Discretionary managers who manage NMPIs for retail clients will have to consider the impact of the new rules on their business. Indeed, the FCA specifically states that such managers should “exercise particular care when placing ordinary retail investors’ money into these products [i.e. NMPIs], to satisfy themselves that they are suitable for each particular client and are in the best interests of that client”.
How does it relate to AIFMD/RDR?
Firms operating in the ‘alternative fund’ and retail investment product space have been, and continue to be, bombarded with new and ever increasingly complex and burdensome rules and regulations both at a UK and EU wide level. From 22 July 2013, firms marketing alternative investment funds will be subject to the marketing restrictions in the Alternative Investment Fund Managers Directive. The AIFMD only addresses marketing to professional investors in the EEA with firms being required to apply the full MiFID tests to identify professional clients. Most, though not all, AIFs will also be NMPIs. So any review of marketing compliance procedures undertaken by regulated firms will therefore need to consider both new regimes.
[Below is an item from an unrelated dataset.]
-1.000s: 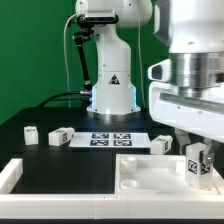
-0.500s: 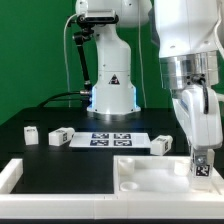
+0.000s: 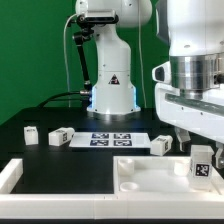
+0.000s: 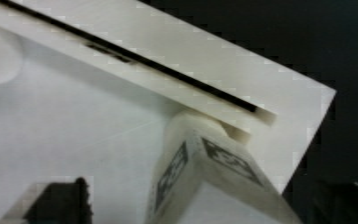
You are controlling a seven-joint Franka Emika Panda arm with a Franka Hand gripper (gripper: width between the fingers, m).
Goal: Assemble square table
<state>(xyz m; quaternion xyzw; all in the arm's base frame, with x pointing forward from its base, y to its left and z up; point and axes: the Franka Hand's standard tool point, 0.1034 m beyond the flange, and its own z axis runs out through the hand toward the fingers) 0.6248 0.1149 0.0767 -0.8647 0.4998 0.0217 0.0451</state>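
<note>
Hovers with claw (image 3: 199, 138) released, gripping nothing. Sits straight above white table leg (image 3: 203, 165), upright at corner of square table slab (image 3: 150, 185) on exterior view's right. Shows leg's long axis vertical, in line with claw. Probably calls for plain straight-down regrip, little sideways shift, to twist leg home.

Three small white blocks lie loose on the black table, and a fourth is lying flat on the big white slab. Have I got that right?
Not quite. The fourth block stands upright on the white slab, as the exterior view shows. The other three blocks do lie loose on the black table.
</note>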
Most regulated firms doing business in this sector are also subject to the detailed rules and requirements that were introduced late last year as part of the UK’s retail distribution review. The RDR requirements are principally designed to improve the quality of information that is being provided to retail investors about investment products, outlaw commission, and ensure that investment products sold to investors are suitable. It is unclear why the FCA is unwilling to give these new changes a chance to work before adding yet another layer of regulatory complexity and confusion into the mix. However, the policy statement clearly states that it considers that the RDR will do no more than “mitigate aspects of the problem”. The key question is whether the FCA will be able to enforce the new rules any better than it has done the old, or whether it will simply rush to impose further bans.
The final rules will come into effect on 1 January 2014 but the FCA is encouraging firms to take steps to comply with the new requirements as soon as possible. Firms who fail to do so may well find action taken against them under the current rules and principles. The FCA will continue to review progress in this area and warns firms that it will extend the scope of the ban to cover more of the ‘excluded products’ if similar consumer detriment issues arise.
The FCA has indicated that it will consult on new rules restricting the promotion of other types of investments, such as contingent convertibles (CoCos) and building society deferred shares. The FCA says that it is concerned that these products are being marketed to retail investors who are unfamiliar with their complexity and unable to evaluate their risk.
Overall it looks likely that this will be a first step of a more interventionist regulator rather than the last one.